Going pro? Let’s take care of the law so you can take care of the wine

Wine country from Portland to Medford continues to hold opportunities for entrepreneurs who want to start a winery in Oregon. As of 2021, 1,058 bonded wineries call Oregon home. Room remains for new wineries, vineyards, and blenders, but pro winemaking isn’t just about the wine. It’s also about complying with federal, state, and local laws and regulations.

Whatever stage your winery startup is in, let’s look at some of the legal issues you may need to take care of.

1. What names do you want to use for your winery and wines?

From special reserve labels to everyday table wines, it’s important to know whether or not another winery or wine business is using a name you are interested in. From business registrations to trademarks, names in use in another wine-related enterprise could cause you legal headaches down the road. You’ll also want a winery name that is unique to your business, so it’s easier to build your brand and prevent confusion with other companies.

For your Oregon winery startup, check The Oregon Secretary of State website. Their free business name search tool helps you check names and see if another business has used or is using a name:

Business Name Availability Check

Do you plan on having distribution or other operations in other states? It could be useful to check business names in those states as well.

2. Forecast your winery’s capital needs for the next 5 years

Wineries are capital-intensive startups, and your timeline to profitability may take years. As you develop your winery’s business plan, discuss with your accountant and your Oregon beverage attorney what sort of capital considerations you may need to keep in mind for, such as:

  • Real estate
  • Vineyard stock and equipment
  • Staffing
  • Insurance
  • Packaging
  • Label design
  • Marketing
  • Tasting room

Your forecast is part of your broader business plan, which typically includes your road map for the overall business, finances, marketing, and more.
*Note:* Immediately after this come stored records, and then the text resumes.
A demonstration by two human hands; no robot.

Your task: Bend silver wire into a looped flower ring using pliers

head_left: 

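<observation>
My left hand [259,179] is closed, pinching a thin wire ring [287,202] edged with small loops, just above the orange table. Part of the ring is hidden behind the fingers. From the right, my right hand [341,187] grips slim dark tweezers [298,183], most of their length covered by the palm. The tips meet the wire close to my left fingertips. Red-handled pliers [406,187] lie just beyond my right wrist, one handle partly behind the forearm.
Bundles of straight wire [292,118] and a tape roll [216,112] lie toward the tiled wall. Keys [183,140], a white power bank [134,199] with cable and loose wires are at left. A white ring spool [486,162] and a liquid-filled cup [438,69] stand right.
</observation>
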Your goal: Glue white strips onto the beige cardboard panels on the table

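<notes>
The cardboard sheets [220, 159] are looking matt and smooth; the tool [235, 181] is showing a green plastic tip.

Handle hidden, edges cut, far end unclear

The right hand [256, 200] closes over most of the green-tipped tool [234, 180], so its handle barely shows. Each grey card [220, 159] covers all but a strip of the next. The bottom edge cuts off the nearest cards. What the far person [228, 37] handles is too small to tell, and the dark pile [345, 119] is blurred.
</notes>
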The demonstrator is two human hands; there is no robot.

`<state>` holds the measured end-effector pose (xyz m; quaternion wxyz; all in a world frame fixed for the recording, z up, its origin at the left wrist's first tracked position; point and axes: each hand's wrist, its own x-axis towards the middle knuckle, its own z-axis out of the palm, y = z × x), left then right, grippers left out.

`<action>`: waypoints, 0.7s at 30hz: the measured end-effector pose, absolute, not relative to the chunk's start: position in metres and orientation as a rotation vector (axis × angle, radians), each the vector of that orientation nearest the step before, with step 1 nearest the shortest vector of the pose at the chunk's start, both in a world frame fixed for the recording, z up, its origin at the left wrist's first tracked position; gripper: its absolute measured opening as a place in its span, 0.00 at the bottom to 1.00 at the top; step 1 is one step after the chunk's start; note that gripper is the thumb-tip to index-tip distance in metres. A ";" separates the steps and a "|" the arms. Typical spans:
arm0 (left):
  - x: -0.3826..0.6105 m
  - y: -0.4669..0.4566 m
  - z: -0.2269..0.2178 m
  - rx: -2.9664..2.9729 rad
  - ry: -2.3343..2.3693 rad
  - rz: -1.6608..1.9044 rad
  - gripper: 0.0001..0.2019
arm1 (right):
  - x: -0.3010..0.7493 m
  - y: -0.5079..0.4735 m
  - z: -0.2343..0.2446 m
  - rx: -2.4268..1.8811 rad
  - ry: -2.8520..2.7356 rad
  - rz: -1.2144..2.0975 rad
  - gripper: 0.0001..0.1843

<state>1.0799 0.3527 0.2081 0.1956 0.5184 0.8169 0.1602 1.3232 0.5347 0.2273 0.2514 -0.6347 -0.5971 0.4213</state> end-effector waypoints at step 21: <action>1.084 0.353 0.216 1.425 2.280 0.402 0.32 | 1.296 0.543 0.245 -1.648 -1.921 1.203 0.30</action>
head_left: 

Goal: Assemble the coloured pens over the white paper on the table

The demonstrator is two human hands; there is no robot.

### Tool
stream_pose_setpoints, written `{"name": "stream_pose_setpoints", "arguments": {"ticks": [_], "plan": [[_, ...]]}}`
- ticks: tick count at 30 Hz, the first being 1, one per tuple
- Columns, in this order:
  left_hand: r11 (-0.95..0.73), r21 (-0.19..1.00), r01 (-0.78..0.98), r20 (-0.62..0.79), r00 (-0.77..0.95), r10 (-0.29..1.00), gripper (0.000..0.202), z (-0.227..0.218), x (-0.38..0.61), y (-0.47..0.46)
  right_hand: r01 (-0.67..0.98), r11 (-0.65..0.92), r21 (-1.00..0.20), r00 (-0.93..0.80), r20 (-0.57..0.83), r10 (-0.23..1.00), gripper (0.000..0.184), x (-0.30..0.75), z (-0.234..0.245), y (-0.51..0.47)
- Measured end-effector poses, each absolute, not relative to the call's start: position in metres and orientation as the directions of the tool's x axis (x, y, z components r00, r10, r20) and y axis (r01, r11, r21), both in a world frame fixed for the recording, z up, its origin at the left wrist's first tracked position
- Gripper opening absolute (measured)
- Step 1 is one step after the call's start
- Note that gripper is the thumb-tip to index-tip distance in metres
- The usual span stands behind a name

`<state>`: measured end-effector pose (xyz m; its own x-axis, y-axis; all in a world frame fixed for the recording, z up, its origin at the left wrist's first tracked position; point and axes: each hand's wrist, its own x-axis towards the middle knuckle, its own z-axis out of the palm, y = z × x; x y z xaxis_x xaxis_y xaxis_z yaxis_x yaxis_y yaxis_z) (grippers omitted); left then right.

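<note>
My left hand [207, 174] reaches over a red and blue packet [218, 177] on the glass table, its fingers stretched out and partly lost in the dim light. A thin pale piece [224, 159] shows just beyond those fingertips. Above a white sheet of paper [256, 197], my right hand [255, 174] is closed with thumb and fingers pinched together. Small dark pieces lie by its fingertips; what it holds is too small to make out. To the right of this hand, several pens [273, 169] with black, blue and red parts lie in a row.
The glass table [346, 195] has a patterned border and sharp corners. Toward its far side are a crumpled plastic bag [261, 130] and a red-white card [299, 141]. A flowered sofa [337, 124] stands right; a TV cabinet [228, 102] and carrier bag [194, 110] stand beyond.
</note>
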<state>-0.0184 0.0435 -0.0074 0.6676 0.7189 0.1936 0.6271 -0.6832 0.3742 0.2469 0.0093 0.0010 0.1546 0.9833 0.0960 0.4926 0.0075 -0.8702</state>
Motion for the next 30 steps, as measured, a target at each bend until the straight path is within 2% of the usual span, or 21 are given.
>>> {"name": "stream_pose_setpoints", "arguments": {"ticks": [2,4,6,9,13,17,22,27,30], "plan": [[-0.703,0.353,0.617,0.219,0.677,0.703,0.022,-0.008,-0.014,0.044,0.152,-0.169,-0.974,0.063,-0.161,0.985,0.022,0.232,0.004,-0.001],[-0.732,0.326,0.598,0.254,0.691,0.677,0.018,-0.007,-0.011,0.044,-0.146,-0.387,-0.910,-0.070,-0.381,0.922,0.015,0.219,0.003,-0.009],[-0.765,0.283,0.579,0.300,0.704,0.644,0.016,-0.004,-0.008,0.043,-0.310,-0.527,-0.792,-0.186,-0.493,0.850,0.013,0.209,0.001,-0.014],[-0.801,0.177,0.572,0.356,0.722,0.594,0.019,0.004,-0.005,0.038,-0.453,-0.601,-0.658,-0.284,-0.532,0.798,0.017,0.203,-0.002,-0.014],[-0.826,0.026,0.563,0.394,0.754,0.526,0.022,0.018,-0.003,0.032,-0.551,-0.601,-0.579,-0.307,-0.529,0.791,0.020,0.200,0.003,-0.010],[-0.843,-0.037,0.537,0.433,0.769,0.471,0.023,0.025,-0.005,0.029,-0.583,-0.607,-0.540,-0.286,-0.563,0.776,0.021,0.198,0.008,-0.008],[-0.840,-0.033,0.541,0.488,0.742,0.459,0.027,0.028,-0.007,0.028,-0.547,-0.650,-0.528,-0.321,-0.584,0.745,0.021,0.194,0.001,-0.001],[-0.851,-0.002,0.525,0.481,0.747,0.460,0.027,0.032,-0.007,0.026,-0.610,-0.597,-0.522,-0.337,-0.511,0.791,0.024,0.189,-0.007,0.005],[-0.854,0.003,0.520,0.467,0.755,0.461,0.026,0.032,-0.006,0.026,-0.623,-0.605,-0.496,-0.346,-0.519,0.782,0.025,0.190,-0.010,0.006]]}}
If you want to secure outside financing or investment for your Oregon winery startup, forecasting five years of financials can help you make a convincing case to potential investors.

3. Organize your Oregon winery under the right business entity

From LLCs to C Corporations, you can structure an Oregon winery under many kinds of business entities. Typical considerations include entities that can limit the personal liability of the owners, such as limited liability companies (LLCs), S Corporations, or C Corporations. Your business goals, social goals, and overall primary strategy for your Oregon winery influence your decision of what entity is the best fit for your winery.

Your Oregon winery attorney can review different types of entity with you, discuss the pros and cons for your operation, and help you arrive at the correct choice. An attorney can also help you with drafting the correct paperwork and documents, so your winery is all set from a legal and state standpoint.

4. Secure the property and facilities your winery will need

Growing wine grapes requires a lot of land. The facilities you’ll need for fermentation, conditioning, storage, and packaging will also vary. As your winery grows, you may also need further capacity to accommodate a larger output.

Running a winery in Oregon is also about making good real estate choices. Is there property you are already considering? Do you have your eyes on a raw parcel that’s available, or perhaps a winery that is changing hands? Different properties have different considerations, and your Oregon winery lawyer can help you evaluate each on a case by case basis.

5. Set up operating agreements and employment agreements

From the field to the tasting room, wineries typically have multiple people on staff. Your Oregon wine entity might directly employ some people, and others may serve roles as independent contractors. The right fit for each, as well as correct agreements, can protect you now and in the future.

Your entity should have an organizational document such as an operating agreement. Especially in scenarios where you work with partners, investors, and/or other owners, an operating agreement can get everyone on the same page for who is incharge of day-to-day operations, but also protocols for the transfer of shares, or how the winery will adapt should a principal want to exit the winery.

Oregon employment laws vary, and have important considerations for wineries. Talk with your attorney about how to set up the correct employment agreements and procedures.

6. File appropriate paperwork and licensure applications with the TTB, OLCC, and other state/local agencies

Once you design a wine label, you can just print it up and stick it on a bottle, right?

Nope.

At the federal level, the Alcohol and Tobacco Tax and Trade Bureau (TTB) has oversight over craft beverage businesses such as wineries. Among their duties? They’ll need to review and approve your wine labels before you can use them. 

Compliance happens at the state level too. The Oregon Liquor and Cannabis Commission (OLCC) is your state interface for liquor licenses, alcohol service permits, manufacturing, wholesaling, and more.

Your winery can expect to regularly interact with the OLCC and TTB. You’ll also coordinate with various local-level agencies, and will want to work with your attorney to check that you are complying with relevant local, state, and federal laws and regulations.

Following the law is part of your path to a successful Oregon winery

Alcohol businesses such as wineries navigate state and federal oversight. Steps throughout the startup process and day-to-day operations of your winery can also have legal ramifications, from real estate purchases to managing employees. As you work through taking your Oregon winery dream from vision to reality, navigating these legal steps are part of your process too. Coordinating with the right Oregon winery lawyer can help you find your path to success in Oregon wine—and that’s something we can all raise a glass to.